View Full Version : Feedback Request: Loco Mogul



ApeZone
09-28-2007, 10:53 AM
Hi,

I've got a beta version of my demo available for feedback. It's my first game to use the Torque Game Builder. I'd like to know if it runs on your machine (specs), especially if you're a Windows Vista user. I'd also like general feedback on gameplay and interface. I'm wondering if Its too vague in terms of goals.

The game is called Loco Mogul and its my first attempt at a more casual game style. The game is about building railroads and then running your train to try and meet the demands of your customers and getting rich doing it. ;)

Requirements: PC, Win98..Vista, OpenGl, 256 MB memory, 750 Mhz cpu

Screenshot: http://apezone.com/graphics/train/shot.jpg

thanks,
Andrew Ewanchyna
http://apezone.com

papillon
09-28-2007, 11:59 AM
I like the overall look, but the font on the "menu" and "shipping rates" buttons isn't as readable as the other text is.

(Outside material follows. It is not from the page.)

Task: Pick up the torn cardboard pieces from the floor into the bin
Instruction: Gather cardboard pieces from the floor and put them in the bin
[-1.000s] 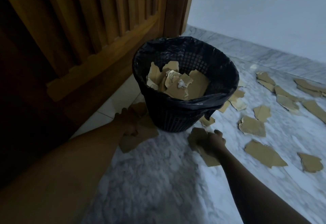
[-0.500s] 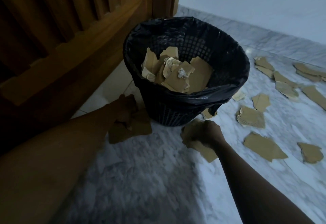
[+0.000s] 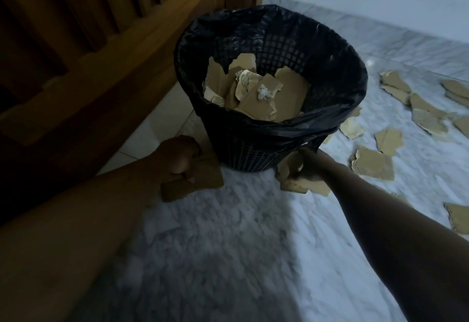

The way your gradient is darkening the letters in the middle makes them unclear.

Shoe
09-28-2007, 03:40 PM
Looks like a really clean and smooth game! Good job!:)

GolfHacker
09-28-2007, 04:07 PM
I LOVE TRAINS!!!

The game looks cool! I would love to try it out when/if you port it to Linux.

I like the screenshot and graphics. I agree with the previous comment about the font gradient making it unreadable (though I like the font itself). I think if you make it all yellow, like the rest of the text, it will be fine. The game kinda looks like a model railroad. I was actually thinking of this theme for a game of my own, but you beat me to it! Nice job!

ApeZone
09-28-2007, 04:58 PM
I'll look into smoothing out the gradient text. I tried to add several layers to the effect but probably not worth the clarity of readability. KISS, I guess.

I went to the Torque Game Builder (TGB) to allow Mac ports, not Linux. Sorry. I would love to develop on Linux, though. Kinda tired of the endless Windows upgrades. The other reason I went for TGB iso C++, like my other games, is my compiler doesn't run on Vista. This kind of put me over the edge. ;)

Hmm, gotta change that signature.

DayDream
09-29-2007, 02:34 PM
Good work... it's a really nice game and the sort I enjoy playing... but...

The mixed art style and the GUI could use a cleanup. If you are aiming for a release on the casual portals it might be necessary to improve it by a notch or two.

The title screen looks confusing with the main menu getting a very kid like style with toy trains. I don't think the font is the best choice available as far as readablity goes. I am also not a big fan of the tiled background - just looks unprofessional...

I did play around with it yesterday and came up with something a little cleaner to give you an idea:

http://www.spriteattack.com/mocks/LocoMogul_1a.jpg

The same goes for the game screen... it's got stuff all over the place. You might try and arrange them in a way that's a) focusing on importance of the elements - menu and shipping rates in the top standing out like that gives them huge visual value - yet I played and rarely clicked either one - and b) is more along the lines of what the casual gamers are used to as far as game ergonomics go.

With the iso style game area you created a 4 huge triangles around it to hold the GUI elements but lined the elements up in a way that does not break the empty space up or ties it into a nice "railroad feel".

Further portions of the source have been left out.